Avant de partir, elle m'a demandé si je souhaitais revoir ma fille.
J'ai répondu oui.
En arrivant à la morgue, elle m'a annoncé que le cercueil était déjà fermé. Elle a dû demander à quelqu'un de le rouvrir.
Puis on m'a apporté mon bébé dans un sac mortuaire.
Son visage avait déjà beaucoup changé.
Je me suis effondrée.
Aujourd'hui encore, cette image me poursuit.
J'ai demandé qu'une autopsie soit réalisée. À l'heure où j'écris ces lignes, j'attends toujours les résultats.
Ma petite fille est née sans vie le 1er mars. 🌟
Nous avons dû organiser ses obsèques très rapidement. Heureusement, la conseillère des pompes funèbres a fait preuve d'une immense humanité. Mon compagnon, lui aussi, a été d'un soutien indéfectible malgré sa propre souffrance.
Il ne se passe pas un seul jour sans que je pense à ma fille.
On n'oublie jamais son enfant.
On apprend simplement à vivre avec son absence.
J'ai entendu tellement de phrases blessantes :
"C'était écrit."
"Tu en auras d'autres."
"Tu as déjà ton fils."
Ces mots ne consolent pas.
Ils rappellent simplement que ceux qui les prononcent ne peuvent pas imaginer la douleur de perdre un enfant.
Quand on me demandait si j'allais bien, je répondais toujours oui.
En réalité, je n'avais même plus la force de pleurer.
Pour mon petit garçon, qui allait devenir grand frère, nous avons essayé de trouver les mots justes.

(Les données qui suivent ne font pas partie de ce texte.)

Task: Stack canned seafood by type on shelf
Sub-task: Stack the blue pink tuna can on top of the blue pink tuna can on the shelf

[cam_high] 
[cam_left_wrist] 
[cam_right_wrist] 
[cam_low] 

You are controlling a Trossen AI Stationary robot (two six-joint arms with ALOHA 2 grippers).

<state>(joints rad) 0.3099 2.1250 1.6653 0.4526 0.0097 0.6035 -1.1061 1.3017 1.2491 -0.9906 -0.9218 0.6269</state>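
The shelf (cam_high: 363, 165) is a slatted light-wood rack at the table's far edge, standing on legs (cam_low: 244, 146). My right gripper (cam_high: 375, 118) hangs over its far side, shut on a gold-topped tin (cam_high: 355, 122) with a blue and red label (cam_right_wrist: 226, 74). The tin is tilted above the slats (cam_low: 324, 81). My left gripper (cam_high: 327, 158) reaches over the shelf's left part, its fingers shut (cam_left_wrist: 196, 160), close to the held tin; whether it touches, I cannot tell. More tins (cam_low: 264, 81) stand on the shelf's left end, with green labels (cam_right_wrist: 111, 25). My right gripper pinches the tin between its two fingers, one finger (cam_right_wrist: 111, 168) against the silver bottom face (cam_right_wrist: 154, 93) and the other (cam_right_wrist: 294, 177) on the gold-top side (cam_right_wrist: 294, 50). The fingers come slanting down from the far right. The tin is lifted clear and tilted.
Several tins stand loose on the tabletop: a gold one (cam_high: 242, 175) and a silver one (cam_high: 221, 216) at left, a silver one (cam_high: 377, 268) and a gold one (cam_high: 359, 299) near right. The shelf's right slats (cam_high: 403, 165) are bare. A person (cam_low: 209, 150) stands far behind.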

En fin de grossesse, j'avais demandé à son papa de s'occuper de lui, car j'étais très fatiguée et bloquée du dos. Puis le drame est arrivé. Il est resté plusieurs semaines chez son père.
Nous avons choisi de lui dire la vérité avec des mots adaptés à son âge. Nous lui avons expliqué que sa petite sœur était décédée et qu'elle était désormais dans le ciel, parmi les anges.
Quand il a revu mon ventre vide, il m'a simplement demandé :
« Maman, elle est où ma petite sœur ? »
Je lui ai répondu qu'elle veillait sur nous depuis les étoiles.
Il m'a dit qu'il était triste.
Aujourd'hui, il en parle beaucoup moins, mais il lui arrive encore de poser quelques questions.
Cette épreuve a également bouleversé ma vie professionnelle.
Je travaillais en EHPAD, en faisant fonction d'aide-soignante. Depuis le décès de ma fille, il m'est devenu impossible de continuer dans le soin. J'ai donc choisi de me reconvertir.
À toutes les mamanges qui me liront…
Nous n'avons pas choisi cette épreuve.
Mais chaque jour, nous avançons malgré l'absence, malgré le manque, malgré cette douleur qui ne nous quittera jamais.
Nos bébés vivent à travers notre amour.
Et tant que nous parlerons d'eux, ils ne seront jamais oubliés.